In October 2022, after months of engagement with its government and NGO partners, Makerere University hosted an intensive 2 week seminar and invited its partners to a series of brainstorming sessions and R programming workshops. As a result, their partners used the toolkit to generate and interpret vaccine coverage and equity outputs for Uganda from the latest DHS, presenting findings through virtual posters. Several new research and programmatic questions were identified during the sessions. A group struggling to meet a sponsor’s expectations to address health equity in their M&E reports set up an analytical design that would help them fulfill this difficult task with their data. The approach to equity and the algorithm in the toolkit were developed with an advisory group composed of equity-focused experts and representatives from multilateral agencies (WHO, Gavi), academic institutions, and specialists from thinktanks and NGOs. The group’s involvement ensured the standardization of indicators and outputs and highlighted how organizations on the receiving side of government and M&E reports would view and use such metrics.
Impact
The VERSE Equity Tool only officially launched recently. The impact of the tool’s outputs on policy and decision-making is being observed as our partners complete analyses and begin translating the results to stakeholders. In Uganda, the partnership includes advanced teams from the Ministry of Health, Expanded Programme on Immunization, the Coalition for Health Promotion and Social Development, and the Uganda Bureau of Statistics. These partners have attended training and are undergoing applications of the VERSE toolkit to respond to specific policy questions surrounding the unmet need for family planning, using administrative data to track vaccine equity and equity in access and outcomes of antiretroviral therapy for HIV/AIDS viral suppression. The results will inform specific decisions and be utilized to demonstrate changes in equity, as well as the impact of specific programs on equity trends.

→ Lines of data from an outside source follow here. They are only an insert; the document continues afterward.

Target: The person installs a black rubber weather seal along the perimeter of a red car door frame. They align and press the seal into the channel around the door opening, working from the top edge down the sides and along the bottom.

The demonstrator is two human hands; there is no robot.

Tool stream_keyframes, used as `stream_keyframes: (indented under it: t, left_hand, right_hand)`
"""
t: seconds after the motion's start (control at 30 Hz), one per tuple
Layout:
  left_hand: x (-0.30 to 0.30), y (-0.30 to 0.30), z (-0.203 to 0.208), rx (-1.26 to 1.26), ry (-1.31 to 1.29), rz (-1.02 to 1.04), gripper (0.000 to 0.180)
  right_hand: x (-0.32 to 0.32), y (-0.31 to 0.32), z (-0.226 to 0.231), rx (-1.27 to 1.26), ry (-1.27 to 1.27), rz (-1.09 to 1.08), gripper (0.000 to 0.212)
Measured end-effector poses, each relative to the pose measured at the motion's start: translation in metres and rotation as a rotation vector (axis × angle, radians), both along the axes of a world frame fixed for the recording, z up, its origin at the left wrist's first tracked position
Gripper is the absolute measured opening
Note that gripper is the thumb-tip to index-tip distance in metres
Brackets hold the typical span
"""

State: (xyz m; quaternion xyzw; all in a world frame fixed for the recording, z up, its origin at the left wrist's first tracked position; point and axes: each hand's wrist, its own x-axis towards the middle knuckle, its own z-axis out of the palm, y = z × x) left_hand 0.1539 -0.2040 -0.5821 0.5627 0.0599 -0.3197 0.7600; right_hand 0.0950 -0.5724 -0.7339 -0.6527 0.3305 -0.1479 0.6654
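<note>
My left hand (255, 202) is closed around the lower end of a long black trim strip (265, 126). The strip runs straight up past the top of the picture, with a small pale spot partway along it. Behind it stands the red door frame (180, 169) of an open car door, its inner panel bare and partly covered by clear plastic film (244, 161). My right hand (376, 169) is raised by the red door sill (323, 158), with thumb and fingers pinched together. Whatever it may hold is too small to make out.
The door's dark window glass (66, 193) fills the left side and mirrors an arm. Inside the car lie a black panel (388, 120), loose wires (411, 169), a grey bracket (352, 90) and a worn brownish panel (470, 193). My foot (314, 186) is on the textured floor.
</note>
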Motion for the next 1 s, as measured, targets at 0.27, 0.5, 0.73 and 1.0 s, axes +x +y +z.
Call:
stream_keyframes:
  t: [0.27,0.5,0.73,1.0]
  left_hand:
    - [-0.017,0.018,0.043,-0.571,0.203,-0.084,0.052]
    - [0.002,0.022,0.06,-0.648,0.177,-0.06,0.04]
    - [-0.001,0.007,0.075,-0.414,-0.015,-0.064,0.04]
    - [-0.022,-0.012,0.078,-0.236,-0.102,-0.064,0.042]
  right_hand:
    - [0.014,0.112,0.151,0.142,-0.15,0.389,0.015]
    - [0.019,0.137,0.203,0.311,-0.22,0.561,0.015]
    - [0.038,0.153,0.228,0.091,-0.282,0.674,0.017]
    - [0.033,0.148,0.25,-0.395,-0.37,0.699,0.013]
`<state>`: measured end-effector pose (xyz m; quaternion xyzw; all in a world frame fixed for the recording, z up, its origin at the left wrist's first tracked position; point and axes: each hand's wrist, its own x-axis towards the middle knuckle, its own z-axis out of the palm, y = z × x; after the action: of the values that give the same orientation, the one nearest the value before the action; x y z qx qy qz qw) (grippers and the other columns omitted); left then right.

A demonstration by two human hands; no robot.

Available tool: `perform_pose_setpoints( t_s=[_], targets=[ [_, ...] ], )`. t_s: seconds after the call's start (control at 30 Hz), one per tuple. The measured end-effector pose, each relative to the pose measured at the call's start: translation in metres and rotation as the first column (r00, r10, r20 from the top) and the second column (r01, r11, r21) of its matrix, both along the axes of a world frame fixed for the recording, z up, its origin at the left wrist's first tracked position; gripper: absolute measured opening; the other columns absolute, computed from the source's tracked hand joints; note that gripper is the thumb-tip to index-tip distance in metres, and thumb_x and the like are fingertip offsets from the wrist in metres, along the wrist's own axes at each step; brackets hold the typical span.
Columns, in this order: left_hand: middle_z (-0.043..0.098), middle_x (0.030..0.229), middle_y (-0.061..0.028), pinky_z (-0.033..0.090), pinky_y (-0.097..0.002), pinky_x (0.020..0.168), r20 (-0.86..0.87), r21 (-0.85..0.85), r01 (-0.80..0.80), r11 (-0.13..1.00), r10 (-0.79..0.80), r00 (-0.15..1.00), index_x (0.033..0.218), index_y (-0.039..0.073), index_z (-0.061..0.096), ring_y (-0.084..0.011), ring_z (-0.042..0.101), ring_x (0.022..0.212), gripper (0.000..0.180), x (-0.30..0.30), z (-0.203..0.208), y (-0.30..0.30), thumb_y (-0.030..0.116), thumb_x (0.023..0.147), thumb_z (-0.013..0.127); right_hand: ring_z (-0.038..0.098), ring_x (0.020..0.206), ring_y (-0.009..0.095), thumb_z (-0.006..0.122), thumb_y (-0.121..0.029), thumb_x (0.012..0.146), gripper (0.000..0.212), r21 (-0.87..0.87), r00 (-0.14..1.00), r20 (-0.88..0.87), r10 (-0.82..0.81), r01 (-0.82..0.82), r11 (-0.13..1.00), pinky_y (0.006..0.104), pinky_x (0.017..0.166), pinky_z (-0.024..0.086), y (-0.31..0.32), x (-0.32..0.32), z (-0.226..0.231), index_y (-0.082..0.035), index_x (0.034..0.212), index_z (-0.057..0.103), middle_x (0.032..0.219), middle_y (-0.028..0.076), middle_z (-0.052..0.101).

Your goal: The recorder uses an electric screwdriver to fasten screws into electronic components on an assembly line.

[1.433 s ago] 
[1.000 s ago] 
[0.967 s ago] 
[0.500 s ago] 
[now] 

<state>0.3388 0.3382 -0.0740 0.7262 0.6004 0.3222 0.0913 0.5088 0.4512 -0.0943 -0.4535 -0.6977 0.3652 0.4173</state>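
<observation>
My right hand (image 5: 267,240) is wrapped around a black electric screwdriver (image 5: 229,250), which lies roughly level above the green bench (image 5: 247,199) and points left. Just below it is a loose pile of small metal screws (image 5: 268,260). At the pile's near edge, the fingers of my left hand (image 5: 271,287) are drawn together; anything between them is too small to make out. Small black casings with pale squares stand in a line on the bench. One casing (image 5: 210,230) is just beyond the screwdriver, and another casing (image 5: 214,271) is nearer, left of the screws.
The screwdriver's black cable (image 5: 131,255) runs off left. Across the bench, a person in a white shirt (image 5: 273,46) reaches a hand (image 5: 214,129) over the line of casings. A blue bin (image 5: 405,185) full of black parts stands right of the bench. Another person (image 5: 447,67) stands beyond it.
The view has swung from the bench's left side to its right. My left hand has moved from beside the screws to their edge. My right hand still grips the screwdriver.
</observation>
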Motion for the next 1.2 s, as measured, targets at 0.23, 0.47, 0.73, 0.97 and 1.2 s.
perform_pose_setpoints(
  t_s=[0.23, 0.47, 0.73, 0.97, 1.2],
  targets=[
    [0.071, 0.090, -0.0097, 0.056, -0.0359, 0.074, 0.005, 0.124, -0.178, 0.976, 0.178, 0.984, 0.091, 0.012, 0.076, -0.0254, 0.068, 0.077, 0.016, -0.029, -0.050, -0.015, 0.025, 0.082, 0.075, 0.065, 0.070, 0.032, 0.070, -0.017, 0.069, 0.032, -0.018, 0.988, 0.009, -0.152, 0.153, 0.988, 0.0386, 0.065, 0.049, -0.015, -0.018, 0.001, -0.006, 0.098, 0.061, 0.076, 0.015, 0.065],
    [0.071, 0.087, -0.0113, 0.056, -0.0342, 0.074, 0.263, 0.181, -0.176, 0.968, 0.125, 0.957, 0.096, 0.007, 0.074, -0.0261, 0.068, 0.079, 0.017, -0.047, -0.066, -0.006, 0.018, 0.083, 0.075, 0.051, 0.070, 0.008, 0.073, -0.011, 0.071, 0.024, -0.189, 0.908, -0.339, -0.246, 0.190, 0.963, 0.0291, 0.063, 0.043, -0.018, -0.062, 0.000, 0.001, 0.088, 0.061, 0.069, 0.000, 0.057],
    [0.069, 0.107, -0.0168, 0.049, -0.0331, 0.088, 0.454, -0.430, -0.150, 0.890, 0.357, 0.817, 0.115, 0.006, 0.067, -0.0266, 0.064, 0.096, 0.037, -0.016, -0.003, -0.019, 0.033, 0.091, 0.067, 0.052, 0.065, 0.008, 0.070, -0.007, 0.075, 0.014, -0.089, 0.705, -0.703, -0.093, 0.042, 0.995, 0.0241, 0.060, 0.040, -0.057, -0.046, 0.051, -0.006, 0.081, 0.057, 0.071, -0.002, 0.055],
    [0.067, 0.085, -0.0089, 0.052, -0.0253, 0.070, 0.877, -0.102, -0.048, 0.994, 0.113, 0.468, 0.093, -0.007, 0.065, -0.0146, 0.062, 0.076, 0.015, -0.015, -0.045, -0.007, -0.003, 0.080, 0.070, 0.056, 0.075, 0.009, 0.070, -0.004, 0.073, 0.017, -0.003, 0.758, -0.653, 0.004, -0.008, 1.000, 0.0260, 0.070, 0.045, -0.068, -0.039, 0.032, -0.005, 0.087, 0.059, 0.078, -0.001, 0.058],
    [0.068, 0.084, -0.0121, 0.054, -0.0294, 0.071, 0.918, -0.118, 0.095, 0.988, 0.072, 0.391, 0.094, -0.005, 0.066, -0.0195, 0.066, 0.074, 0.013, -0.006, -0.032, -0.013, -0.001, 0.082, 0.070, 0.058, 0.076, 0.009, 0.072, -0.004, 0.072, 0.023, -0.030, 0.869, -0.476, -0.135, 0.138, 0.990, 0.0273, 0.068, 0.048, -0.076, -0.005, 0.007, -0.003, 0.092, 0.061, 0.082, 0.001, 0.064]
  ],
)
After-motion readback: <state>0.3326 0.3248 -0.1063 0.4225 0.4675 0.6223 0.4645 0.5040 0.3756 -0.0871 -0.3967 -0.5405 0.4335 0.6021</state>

In China, the results of VERSE were published in JAMA Network Open and will be presented to the Chinese CDC to inform their decisions on which non-immunization program vaccinations to incorporate into the national immunization program. In Ecuador, results from the VERSE model were used to inform an investment case for the pneumococcal vaccine and were presented to the ministry of health and finance, resulting in continued financing for the vaccine. The results showed the geographic distribution of benefits from vaccination - within Ecuador and nearby regions, the vaccine had significant positive health and economic impact over time.